Segment Start: COLLECTED MATERIAL

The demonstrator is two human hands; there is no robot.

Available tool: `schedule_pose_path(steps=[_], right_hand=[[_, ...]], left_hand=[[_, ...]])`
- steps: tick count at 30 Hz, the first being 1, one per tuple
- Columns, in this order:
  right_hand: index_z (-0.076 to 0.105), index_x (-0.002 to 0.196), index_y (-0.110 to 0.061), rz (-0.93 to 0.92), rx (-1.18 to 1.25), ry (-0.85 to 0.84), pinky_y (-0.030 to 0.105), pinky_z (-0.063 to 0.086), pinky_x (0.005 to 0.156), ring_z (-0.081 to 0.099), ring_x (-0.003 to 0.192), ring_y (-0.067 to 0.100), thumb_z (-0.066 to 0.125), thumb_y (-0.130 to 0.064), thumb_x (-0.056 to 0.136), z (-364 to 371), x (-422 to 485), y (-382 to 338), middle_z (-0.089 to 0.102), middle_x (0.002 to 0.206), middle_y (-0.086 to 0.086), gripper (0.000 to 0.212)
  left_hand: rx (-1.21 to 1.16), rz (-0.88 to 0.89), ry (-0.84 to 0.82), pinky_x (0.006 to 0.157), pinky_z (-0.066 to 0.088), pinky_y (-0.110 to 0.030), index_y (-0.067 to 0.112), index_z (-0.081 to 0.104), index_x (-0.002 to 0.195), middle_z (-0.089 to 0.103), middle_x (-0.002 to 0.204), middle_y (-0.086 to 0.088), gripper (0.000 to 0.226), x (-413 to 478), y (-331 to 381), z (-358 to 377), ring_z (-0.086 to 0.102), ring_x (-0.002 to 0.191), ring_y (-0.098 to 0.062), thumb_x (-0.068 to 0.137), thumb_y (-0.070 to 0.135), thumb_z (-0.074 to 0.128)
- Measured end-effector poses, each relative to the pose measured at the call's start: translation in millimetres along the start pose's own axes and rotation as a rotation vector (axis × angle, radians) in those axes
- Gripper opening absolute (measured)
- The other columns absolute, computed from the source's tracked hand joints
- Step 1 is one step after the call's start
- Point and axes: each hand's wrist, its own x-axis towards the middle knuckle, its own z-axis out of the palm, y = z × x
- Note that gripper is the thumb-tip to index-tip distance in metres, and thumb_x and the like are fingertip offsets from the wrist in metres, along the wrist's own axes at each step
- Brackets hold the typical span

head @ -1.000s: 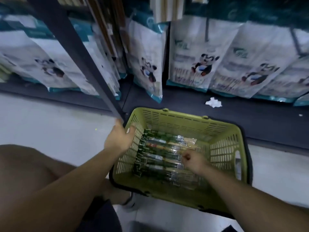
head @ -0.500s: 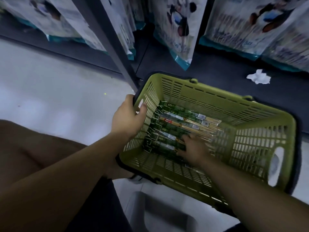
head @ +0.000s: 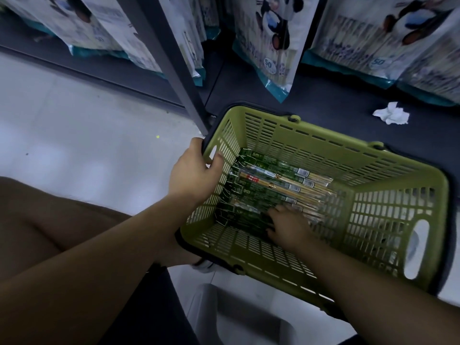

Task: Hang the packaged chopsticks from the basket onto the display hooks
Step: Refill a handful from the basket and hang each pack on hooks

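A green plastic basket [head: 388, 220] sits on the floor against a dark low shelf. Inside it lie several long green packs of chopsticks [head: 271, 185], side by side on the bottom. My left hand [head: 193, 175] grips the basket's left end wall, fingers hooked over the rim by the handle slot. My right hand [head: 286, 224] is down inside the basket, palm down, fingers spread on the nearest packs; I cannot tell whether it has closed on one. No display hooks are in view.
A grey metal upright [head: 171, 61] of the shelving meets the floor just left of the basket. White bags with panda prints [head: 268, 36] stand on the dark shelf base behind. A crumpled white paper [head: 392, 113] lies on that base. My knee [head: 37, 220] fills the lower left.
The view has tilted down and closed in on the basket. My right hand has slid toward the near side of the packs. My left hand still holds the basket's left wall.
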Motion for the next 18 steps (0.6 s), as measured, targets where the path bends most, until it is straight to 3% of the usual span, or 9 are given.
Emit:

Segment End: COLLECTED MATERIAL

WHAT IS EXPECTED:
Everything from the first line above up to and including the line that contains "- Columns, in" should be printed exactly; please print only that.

TASK ANSWER:
The demonstrator is two human hands; there is no robot.

Available tool: `schedule_pose_path(steps=[_], right_hand=[[_, ...]], left_hand=[[_, ...]])`
- steps: tick count at 30 Hz, the first being 1, one per tuple
- Columns, in this order:

Output for this exercise is complete.